The celebration began on Friday, with a presentation of Alta Gioielleria, or fine jewelry, at the main branch of the New York Public Library, a collection which included a large diamond-and-emerald lapel pin in the shape of a dollar sign. Guests decked out in dramatic headpieces and glittery bustiers dined on roast veal and risotto Milanese, and sat for a charity auction led by Sarah Jessica Parker, who modelled the gem-studded earrings, bracelet, and necklace that were up for grabs. After a slightly frenzied bidding war, those items were snagged for a little over half a million dollars by the Newport Beach, California-based entrepreneur Rob Arnott, who bought the wares for his blonde, tiara-wearing wife, Marina—a purchase that they sealed with a vigorous kiss for the cameras.

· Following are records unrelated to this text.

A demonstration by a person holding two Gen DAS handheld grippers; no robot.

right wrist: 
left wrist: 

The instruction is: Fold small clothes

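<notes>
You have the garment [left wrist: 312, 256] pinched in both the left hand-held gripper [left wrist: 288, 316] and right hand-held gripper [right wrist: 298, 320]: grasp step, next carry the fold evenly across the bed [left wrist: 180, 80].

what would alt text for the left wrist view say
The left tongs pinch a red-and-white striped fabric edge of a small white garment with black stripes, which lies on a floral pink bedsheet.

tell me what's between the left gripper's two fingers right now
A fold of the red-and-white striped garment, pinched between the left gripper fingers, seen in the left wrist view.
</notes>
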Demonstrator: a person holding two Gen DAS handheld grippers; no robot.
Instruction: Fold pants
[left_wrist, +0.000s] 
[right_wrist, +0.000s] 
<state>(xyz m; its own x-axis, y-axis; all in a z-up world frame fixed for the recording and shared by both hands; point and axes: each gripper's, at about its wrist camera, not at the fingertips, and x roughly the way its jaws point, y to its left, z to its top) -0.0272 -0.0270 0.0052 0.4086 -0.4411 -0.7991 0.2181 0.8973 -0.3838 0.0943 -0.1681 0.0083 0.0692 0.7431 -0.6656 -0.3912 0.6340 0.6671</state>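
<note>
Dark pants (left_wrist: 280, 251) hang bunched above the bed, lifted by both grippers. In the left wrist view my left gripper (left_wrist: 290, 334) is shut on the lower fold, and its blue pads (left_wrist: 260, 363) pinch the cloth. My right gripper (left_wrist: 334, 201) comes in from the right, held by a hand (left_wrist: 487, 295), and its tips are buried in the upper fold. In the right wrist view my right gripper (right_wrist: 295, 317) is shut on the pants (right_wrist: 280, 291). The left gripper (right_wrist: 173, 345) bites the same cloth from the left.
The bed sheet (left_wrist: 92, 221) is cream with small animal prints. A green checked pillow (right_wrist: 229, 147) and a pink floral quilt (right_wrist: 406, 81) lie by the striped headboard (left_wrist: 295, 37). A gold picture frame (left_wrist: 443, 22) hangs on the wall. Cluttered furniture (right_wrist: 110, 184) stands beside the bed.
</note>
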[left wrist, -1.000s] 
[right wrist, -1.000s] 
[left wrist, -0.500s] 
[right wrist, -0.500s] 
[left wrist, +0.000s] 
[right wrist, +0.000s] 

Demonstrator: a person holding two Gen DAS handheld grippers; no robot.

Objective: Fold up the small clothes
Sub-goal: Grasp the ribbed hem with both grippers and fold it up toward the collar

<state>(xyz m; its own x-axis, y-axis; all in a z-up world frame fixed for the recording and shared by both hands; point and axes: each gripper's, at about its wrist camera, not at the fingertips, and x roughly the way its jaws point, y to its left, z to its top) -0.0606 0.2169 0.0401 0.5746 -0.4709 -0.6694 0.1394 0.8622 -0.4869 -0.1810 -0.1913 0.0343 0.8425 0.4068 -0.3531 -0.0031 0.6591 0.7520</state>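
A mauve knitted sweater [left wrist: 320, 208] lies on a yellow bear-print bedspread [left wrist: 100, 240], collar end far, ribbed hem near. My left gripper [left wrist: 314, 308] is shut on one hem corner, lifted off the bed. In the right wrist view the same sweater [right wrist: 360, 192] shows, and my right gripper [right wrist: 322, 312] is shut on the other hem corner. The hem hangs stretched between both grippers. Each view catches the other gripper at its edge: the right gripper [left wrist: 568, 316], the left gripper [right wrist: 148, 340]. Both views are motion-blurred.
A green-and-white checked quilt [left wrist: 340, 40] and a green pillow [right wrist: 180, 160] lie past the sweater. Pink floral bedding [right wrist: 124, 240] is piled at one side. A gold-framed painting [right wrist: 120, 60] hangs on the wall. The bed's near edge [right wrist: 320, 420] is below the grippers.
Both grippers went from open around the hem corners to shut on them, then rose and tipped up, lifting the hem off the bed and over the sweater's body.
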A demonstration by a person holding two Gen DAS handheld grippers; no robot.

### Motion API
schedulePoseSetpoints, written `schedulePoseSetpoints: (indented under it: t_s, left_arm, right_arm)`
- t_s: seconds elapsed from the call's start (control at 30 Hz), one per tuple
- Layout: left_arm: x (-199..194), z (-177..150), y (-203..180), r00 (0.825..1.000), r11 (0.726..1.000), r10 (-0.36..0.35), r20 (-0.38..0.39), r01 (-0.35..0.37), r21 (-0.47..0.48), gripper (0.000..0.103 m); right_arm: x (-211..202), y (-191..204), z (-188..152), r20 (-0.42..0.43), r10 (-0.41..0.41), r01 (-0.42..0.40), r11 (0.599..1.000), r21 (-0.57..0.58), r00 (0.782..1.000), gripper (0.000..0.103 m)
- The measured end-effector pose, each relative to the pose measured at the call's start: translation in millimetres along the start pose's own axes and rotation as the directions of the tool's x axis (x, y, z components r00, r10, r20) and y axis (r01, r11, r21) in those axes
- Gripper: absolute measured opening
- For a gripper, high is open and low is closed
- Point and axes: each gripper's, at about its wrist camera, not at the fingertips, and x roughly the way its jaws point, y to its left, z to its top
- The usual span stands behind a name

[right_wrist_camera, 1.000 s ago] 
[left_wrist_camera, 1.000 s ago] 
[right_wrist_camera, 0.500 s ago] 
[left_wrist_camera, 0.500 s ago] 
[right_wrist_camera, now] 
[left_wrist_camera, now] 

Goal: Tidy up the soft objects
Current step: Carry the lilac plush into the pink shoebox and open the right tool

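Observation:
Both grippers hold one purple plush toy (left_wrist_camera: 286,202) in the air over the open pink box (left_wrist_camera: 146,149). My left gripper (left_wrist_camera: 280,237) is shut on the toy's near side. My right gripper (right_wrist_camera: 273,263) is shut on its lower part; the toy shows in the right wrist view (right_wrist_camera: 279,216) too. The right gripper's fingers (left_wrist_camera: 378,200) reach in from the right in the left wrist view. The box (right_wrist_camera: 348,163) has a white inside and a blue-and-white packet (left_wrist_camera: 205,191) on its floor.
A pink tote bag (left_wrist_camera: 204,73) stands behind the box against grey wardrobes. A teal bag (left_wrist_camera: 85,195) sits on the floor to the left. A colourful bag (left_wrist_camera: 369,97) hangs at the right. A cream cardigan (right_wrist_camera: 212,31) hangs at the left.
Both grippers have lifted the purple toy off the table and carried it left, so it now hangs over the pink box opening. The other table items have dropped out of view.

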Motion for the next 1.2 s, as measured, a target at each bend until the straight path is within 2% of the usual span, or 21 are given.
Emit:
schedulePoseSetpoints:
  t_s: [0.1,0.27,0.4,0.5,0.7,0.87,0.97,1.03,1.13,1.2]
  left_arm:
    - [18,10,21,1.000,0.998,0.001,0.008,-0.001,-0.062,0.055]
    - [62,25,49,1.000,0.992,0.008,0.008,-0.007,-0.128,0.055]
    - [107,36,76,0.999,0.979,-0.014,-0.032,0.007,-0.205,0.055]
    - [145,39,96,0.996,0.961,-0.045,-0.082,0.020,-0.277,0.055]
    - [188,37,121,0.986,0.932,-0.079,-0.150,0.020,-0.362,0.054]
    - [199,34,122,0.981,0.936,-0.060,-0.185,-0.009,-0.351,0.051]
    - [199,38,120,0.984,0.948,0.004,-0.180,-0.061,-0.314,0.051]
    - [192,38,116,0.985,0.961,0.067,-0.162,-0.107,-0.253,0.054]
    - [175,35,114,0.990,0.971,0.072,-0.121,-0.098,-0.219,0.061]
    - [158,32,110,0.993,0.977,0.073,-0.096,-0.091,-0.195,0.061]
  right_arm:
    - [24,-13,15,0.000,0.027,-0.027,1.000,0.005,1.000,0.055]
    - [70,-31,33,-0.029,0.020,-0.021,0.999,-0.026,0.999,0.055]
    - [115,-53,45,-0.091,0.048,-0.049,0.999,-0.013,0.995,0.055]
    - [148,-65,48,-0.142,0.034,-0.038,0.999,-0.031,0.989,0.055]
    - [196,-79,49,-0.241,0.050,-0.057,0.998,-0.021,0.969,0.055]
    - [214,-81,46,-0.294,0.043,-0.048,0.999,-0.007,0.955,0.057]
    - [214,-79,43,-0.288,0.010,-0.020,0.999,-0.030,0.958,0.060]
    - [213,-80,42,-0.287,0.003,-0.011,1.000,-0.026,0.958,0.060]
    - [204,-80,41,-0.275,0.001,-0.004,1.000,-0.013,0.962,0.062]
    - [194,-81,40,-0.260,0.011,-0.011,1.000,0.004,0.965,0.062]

The spectacle continued on Saturday with a show of menswear, or Alta Sartoria, at the Rainbow Room, featuring a performance by Liza Minnelli. At Sunday’s grand finale, a presentation of the women’s Alta Moda collection at the Metropolitan Opera, models including Karlie Kloss, who opened the show in the guise of a plumed bird, with a flame-colored feathered dress and a towering headpiece, sported garments that were said to be inspired by the “energy” of New York. The New Yorker staff photographer Pari Dukovic was there to capture candid moments from the Alta Gioielleria and the Alta Moda presentation, which included a spectacular display of fireworks around the Lincoln Center fountain and a dinner on the Met opera stage amid the set of Franco Zeffirelli’s production of “Turandot.” What these photos reveal is a world of opulence beyond opulence, where no material desire is too far-fetched, and where guests who own a thick slice of the world’s pie can feel right at home with their equally deep-pocketed peers.